Education is Really Important, More So Than Censorship
When asked about her plans for the future, Cindy tells us she wants to write a children’s book about body autonomy, the right to safety, and “no means no”. To her, education is an important concern. “I think toxic masculinity is basically kind of the root of all evil,” she says with a slight laugh, “but it comes from what we’re teaching our kids, and it’s a multicultural, multi-generational issue. It’s hard, and it’s going to take generations to undo what we’ve already done, which is push this idea that a boy is more valuable than a girl; that his voice matters more than hers; that he is destined for bigger things, and she’s been destined for the home. That’s something I really want to change.”
Another pressing concern for Cindy is addressing touchy topics directly, rather than sidestepping or sweeping them under the rug altogether. “We need to talk to our kids about sex and natural development,” she says simply, “Nobody wants to talk about it, but if you’re not going to teach your kids, then who’s going to teach them? The internet? There’s so much more to be taught than the actual act of sex. There’s so much more to be taught about gender and relationships, like, for example, teaching your child to say the proper name of his or her genitals. It’s normal, don’t make it shameful, because they’re going to think that it’s something to be hidden, and if they don’t even know the right name to say it, how are they going to come and tell you if something happens?”

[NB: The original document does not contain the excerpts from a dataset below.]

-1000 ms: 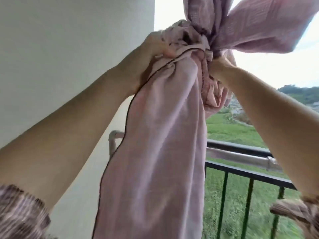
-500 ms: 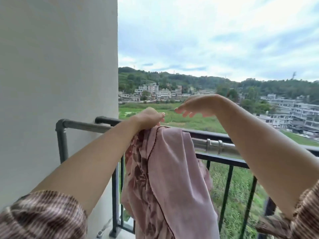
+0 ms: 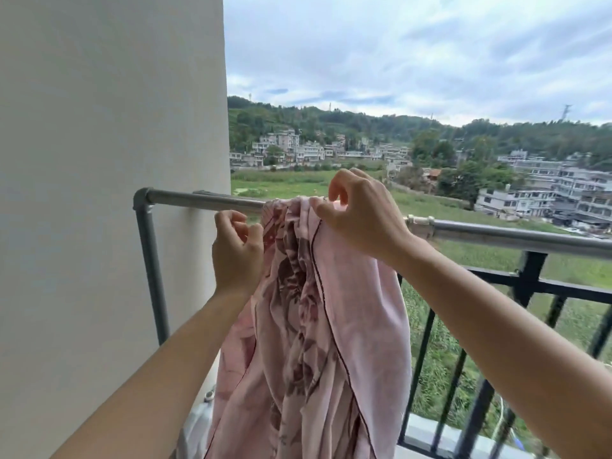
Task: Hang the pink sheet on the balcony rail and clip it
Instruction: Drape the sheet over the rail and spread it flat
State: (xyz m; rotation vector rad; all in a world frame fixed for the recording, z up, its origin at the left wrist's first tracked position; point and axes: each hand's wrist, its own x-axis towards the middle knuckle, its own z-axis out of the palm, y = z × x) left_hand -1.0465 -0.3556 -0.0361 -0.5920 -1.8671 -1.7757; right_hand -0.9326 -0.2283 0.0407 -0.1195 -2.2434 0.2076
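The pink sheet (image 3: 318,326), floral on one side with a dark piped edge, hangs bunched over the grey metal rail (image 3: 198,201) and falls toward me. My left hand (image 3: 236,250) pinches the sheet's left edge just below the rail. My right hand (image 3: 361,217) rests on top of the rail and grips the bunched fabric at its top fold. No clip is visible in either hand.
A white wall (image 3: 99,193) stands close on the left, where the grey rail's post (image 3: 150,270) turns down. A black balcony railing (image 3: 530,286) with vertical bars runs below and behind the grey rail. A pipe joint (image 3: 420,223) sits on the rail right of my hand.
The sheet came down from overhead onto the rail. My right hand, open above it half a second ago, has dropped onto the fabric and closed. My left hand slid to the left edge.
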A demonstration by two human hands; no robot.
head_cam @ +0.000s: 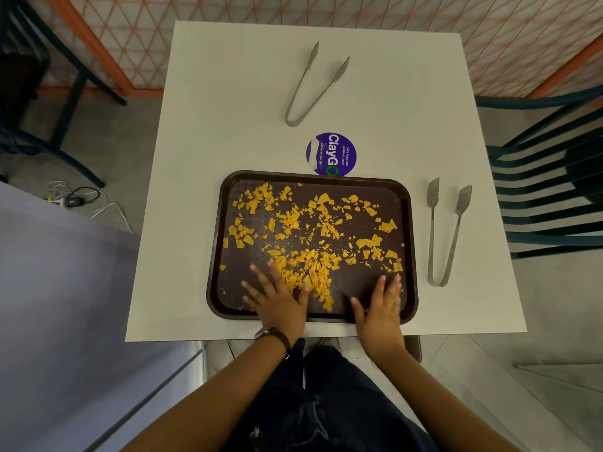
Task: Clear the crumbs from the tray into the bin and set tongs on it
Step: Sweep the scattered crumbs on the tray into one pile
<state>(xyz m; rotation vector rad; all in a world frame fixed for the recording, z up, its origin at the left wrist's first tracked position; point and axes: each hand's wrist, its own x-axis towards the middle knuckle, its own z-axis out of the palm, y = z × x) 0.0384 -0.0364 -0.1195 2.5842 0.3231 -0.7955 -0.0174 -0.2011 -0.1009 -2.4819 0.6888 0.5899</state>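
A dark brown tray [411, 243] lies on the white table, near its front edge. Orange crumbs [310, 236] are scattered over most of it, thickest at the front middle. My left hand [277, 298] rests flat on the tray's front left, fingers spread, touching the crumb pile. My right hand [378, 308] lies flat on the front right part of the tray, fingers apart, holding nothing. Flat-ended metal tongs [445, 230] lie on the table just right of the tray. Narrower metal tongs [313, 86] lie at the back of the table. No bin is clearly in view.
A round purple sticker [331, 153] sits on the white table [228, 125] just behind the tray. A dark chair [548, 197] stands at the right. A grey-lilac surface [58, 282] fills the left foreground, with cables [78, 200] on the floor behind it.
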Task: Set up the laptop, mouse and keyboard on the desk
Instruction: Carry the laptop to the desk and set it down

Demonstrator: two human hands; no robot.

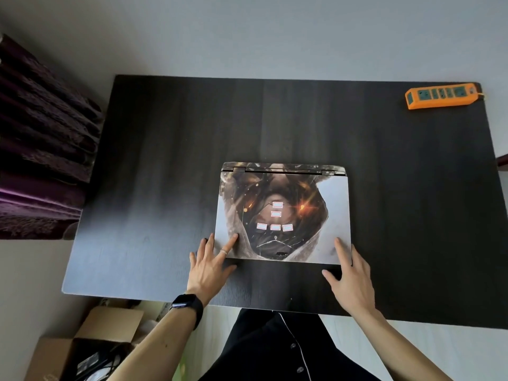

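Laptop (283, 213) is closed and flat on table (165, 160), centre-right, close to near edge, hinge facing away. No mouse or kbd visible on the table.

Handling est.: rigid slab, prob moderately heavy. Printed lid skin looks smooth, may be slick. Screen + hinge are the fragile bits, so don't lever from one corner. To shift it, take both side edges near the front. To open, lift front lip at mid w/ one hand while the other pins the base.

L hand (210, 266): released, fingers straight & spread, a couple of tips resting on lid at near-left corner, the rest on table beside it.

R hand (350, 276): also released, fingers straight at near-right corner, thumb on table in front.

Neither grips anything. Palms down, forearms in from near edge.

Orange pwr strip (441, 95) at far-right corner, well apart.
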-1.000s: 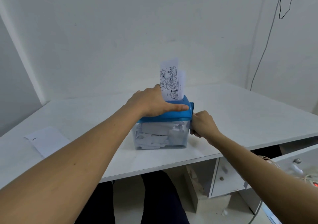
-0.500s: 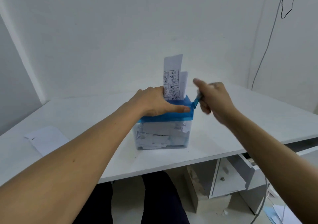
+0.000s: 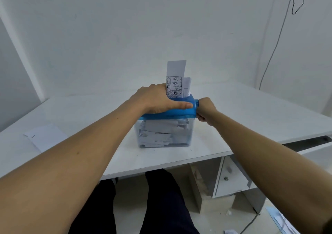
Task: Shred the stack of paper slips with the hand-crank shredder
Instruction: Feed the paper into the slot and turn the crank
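Note:
A small hand-crank shredder stands mid-desk: a blue top (image 3: pixel 181 112) over a clear bin (image 3: pixel 164 135) packed with white paper strips. Paper slips (image 3: pixel 175 79), one printed with comic panels, stick upright out of the slot. My left hand (image 3: pixel 156 100) lies flat on the blue top and presses it down, thumb along the front edge. My right hand (image 3: pixel 205 108) is closed around the crank at the shredder's right side; the handle is mostly hidden inside the fist.
The shredder sits on a white desk (image 3: pixel 242 111) near its front edge. A white sheet (image 3: pixel 45 137) lies at the left. A drawer unit (image 3: pixel 231 178) stands under the desk at the right. A cable (image 3: pixel 274 43) hangs down the wall. My legs show below.
My right hand swung the crank from low at the shredder's side up above the top, then back down to the side. The left hand stayed pressed on the blue top.

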`<state>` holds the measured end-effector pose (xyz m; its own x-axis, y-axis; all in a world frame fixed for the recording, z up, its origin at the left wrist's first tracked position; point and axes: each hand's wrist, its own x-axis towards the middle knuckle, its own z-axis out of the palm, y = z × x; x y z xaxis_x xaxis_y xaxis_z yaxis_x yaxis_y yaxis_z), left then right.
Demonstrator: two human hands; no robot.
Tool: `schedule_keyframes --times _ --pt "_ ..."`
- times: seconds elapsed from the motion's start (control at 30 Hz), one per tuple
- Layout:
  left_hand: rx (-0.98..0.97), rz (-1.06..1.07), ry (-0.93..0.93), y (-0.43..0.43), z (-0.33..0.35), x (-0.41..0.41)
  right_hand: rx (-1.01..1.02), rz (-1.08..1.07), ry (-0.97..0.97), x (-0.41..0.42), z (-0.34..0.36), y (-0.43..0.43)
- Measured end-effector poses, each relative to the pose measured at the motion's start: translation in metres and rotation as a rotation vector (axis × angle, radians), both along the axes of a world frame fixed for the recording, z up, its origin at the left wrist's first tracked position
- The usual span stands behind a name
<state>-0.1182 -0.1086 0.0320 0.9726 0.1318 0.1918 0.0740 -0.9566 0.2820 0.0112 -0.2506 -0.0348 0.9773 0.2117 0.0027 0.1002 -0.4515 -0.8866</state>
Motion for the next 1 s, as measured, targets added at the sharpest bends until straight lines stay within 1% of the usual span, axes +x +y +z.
schedule_keyframes --times 0.1,0.17,0.23,0.33,0.37,0.47,0.5,0.57,0.6,0.67,0.73,0.83,1.0 --pt "0.004 0.026 -0.006 0.000 -0.004 0.001 -0.097 -0.006 -0.006 -0.015 -0.001 -0.007" --pt "0.008 0.051 -0.025 0.000 -0.005 0.003 -0.179 0.064 0.042 -0.029 -0.001 -0.012" --pt "0.014 0.061 -0.029 0.000 -0.003 0.004 -0.180 0.150 0.088 -0.047 -0.006 -0.023" --pt "0.001 0.064 -0.012 0.000 -0.005 0.003 -0.152 0.223 0.036 -0.069 -0.003 -0.043" --pt "0.001 0.061 -0.004 0.000 -0.005 0.004 -0.116 0.237 0.021 -0.075 0.003 -0.049" --pt "0.000 0.050 -0.007 0.002 -0.004 0.005 0.116 0.245 0.071 -0.089 0.032 -0.066" --pt "-0.002 0.045 -0.011 0.003 -0.004 0.006 0.163 0.272 0.075 -0.091 0.043 -0.070" --pt "0.007 0.037 -0.009 0.003 -0.005 0.005 0.201 0.323 0.015 -0.090 0.056 -0.070" --pt "0.022 0.033 -0.009 0.002 -0.005 0.006 0.255 0.326 -0.015 -0.084 0.059 -0.067" --pt "0.041 0.033 -0.011 0.002 -0.007 0.005 0.368 0.275 -0.070 -0.067 0.063 -0.052" --pt "0.025 0.036 -0.017 0.003 -0.005 0.007 0.395 0.190 -0.103 -0.049 0.067 -0.034" --pt "0.003 0.041 -0.028 0.004 -0.006 0.007 0.324 0.121 -0.075 -0.024 0.067 -0.016" --pt "0.041 0.041 -0.034 0.005 -0.009 0.009 0.093 0.063 -0.022 0.007 0.047 0.001"
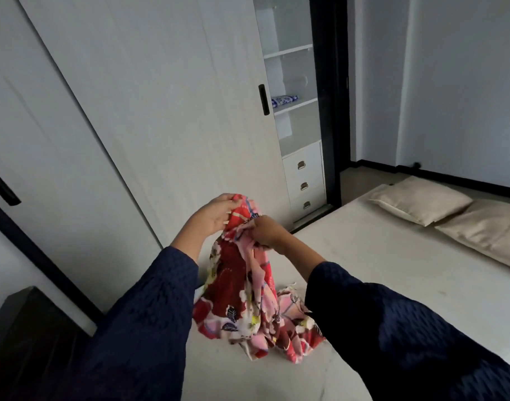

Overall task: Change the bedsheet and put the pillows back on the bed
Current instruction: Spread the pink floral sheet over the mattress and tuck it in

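The left hand (216, 214) and the right hand (263, 230) both grasp the top of a bunched red and pink floral cotton bedsheet (242, 290). It hangs down from the hands, and its lower folds rest on the bare white mattress (378, 256). Two beige rectangular pillows (421, 199) lie side by side at the far end of the mattress, near the grey wall (465, 82).

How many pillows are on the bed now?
2. The far pillow lies at the far end of the bed; the near pillow beside it, cut by the picture's edge. Others may be hidden.
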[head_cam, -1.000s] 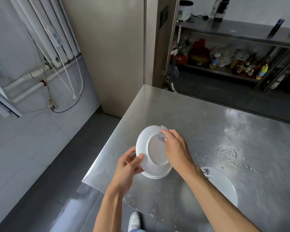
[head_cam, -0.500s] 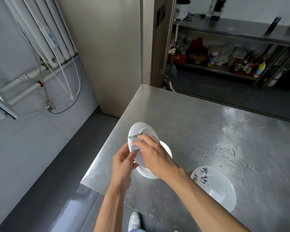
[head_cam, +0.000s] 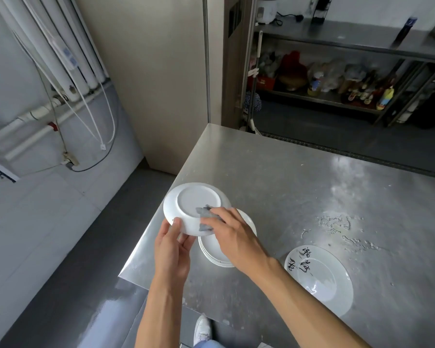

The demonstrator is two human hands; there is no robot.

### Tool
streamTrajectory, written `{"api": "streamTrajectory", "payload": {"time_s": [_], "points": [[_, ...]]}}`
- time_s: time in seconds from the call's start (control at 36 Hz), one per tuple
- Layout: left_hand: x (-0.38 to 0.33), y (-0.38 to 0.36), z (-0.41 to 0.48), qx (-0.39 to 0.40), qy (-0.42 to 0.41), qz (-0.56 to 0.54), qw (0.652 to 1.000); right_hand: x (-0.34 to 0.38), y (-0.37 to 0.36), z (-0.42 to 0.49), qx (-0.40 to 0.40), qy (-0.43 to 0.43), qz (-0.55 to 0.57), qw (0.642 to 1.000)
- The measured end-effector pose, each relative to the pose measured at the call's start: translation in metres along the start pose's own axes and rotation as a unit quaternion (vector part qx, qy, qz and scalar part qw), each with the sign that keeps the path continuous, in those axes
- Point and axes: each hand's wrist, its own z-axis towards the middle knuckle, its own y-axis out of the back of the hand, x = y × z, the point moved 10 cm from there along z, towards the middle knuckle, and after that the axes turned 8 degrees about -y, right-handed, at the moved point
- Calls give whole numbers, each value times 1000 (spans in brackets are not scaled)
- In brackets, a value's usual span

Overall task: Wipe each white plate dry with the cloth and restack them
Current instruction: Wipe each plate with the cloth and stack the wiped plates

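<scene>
Whereas a second ago the plate showed its hollow inner face to the camera, it now lies turned over, its underside up, with the round foot ring plain to see. The cloth has moved from the upper rim to the back, just inside that ring. I judge the inner face done and the back now being dried, so this plate is close to being restacked.

The left hand grips the near rim, thumb on the back and fingers beneath. The right hand curls over the bunched cloth and presses it to the plate, which is held in the air over the table's near left corner, just above the stack.

The plate is glazed white, smooth and glossy, shallow with a sloping wall. The cloth is grey, soft and crumpled. The stack beneath holds several similar white plates, and a lettered plate with black brushwork lies apart to the right. The table is brushed steel, dull and scuffed, with water beads scattered to the right.
</scene>
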Motion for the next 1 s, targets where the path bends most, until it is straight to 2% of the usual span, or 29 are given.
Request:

You Have More Worth than You Give Yourself Credit For
As for what advice she has for young girls who look up to her, Cindy’s is short, sweet, and profound. “Just believe in yourself. I know it’s hard when you’re young, but you have more worth than you give yourself credit for, and you can move mountains. It might not be at this moment, but just believe in yourself and great things will happen.”
Another big one for her, is to be aware of the energies around you. “Surround yourself with positive people. This is super important, and I do it consciously everyday. Be very, very vigilant about what input you’re taking in, whether it’s what you’re watching on screen, the things you’re listening to, or the people around you. All this has an affect on you, and if you want to be great, if you want to be the best version of yourself, if you want to be confident, surround yourself with great, confident, and positive people. It really makes a difference.”